PROBLEM DETAILS:
Pull out each line of the data that includes the word "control".

RECORDS FOR PROCESSING:
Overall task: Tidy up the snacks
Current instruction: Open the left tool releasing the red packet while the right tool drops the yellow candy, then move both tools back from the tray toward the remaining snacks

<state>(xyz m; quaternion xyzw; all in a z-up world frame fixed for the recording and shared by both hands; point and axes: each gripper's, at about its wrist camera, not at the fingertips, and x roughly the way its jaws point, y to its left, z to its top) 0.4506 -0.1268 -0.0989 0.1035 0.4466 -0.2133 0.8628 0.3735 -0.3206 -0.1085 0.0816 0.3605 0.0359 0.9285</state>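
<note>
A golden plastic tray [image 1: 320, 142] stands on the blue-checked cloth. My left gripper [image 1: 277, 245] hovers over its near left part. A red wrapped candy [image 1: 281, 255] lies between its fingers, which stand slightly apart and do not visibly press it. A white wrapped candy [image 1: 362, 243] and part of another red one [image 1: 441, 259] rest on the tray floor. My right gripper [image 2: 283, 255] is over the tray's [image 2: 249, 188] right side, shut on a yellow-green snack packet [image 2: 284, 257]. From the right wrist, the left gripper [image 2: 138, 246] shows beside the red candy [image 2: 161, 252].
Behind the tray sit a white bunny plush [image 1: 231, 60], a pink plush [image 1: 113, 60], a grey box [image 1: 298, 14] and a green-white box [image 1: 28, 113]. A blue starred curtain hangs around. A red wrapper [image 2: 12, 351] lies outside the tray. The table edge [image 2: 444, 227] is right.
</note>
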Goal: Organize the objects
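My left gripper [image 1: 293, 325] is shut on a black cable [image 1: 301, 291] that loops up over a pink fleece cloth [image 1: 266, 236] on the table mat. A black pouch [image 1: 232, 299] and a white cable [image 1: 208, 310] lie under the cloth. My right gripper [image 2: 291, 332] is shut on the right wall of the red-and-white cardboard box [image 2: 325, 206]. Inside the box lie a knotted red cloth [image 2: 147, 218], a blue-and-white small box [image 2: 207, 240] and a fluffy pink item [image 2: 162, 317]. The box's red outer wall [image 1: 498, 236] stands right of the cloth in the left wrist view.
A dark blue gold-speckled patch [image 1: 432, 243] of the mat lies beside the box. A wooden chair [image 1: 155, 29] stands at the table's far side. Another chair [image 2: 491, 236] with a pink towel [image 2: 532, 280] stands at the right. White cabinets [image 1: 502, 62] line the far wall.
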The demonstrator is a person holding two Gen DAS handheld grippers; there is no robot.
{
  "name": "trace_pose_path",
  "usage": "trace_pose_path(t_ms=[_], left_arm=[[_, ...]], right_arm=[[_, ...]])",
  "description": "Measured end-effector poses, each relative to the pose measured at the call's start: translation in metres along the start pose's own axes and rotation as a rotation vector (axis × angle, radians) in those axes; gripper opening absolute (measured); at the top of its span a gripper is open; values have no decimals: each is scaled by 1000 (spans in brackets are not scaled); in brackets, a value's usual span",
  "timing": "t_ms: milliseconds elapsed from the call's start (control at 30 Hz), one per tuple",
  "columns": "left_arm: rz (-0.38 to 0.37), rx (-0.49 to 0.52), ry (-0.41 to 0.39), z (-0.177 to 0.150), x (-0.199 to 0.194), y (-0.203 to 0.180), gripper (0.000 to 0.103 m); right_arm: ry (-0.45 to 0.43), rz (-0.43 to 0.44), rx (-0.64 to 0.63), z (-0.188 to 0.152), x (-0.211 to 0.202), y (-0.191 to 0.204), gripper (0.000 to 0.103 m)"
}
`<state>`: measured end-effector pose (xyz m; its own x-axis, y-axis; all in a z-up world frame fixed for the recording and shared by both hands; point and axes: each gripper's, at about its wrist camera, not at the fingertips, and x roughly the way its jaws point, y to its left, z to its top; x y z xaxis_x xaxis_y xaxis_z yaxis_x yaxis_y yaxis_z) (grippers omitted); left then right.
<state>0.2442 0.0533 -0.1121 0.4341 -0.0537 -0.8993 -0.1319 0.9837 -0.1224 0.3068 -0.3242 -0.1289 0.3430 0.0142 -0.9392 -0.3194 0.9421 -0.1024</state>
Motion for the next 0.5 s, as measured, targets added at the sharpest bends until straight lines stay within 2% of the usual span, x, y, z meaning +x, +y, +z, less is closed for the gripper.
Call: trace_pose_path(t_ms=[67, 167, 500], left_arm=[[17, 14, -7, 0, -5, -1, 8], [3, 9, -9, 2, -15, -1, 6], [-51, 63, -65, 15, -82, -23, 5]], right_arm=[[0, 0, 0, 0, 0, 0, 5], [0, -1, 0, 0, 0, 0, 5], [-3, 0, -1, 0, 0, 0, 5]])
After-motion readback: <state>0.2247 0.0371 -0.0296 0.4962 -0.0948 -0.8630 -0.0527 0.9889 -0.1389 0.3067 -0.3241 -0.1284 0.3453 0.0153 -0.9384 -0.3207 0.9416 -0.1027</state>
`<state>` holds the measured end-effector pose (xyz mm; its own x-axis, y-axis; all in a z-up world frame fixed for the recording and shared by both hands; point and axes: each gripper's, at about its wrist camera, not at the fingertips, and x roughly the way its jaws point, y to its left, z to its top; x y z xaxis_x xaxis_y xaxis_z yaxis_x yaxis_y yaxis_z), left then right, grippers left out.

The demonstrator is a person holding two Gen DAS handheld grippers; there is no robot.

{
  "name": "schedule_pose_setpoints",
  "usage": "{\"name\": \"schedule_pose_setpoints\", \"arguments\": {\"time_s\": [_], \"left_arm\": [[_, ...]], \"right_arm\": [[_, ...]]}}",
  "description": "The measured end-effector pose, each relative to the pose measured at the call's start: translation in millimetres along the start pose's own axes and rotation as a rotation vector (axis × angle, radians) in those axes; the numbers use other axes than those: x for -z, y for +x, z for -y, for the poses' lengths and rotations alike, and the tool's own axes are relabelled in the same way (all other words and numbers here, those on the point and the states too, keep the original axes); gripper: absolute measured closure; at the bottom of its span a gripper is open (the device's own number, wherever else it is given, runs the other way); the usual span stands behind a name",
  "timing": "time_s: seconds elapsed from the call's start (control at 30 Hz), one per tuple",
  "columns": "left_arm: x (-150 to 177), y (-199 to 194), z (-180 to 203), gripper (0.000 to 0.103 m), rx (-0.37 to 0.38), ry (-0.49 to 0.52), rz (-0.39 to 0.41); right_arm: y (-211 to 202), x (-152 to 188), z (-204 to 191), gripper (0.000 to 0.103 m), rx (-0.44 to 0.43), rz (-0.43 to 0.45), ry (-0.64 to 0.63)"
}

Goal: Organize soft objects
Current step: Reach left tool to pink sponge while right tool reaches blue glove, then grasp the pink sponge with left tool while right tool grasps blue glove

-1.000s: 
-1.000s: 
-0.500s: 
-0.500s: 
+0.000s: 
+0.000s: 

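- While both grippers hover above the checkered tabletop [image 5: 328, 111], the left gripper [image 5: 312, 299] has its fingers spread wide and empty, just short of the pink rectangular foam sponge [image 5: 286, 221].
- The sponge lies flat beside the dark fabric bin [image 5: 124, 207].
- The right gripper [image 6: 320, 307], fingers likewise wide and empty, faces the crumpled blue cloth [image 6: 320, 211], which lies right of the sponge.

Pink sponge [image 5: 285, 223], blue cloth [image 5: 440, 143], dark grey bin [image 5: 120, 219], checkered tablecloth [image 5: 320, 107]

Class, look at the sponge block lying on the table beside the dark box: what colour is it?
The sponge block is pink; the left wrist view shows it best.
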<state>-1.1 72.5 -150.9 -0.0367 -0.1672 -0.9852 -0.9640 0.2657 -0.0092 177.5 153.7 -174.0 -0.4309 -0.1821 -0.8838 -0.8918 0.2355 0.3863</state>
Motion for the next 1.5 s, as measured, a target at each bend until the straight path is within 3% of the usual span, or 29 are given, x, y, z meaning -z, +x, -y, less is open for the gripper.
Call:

EXERCISE RESPONSE:
  "timing": "t_ms: milliseconds elapsed from the call's start (control at 30 Hz), one per tuple",
  "timing": "time_s: seconds elapsed from the call's start (control at 30 Hz), one per tuple",

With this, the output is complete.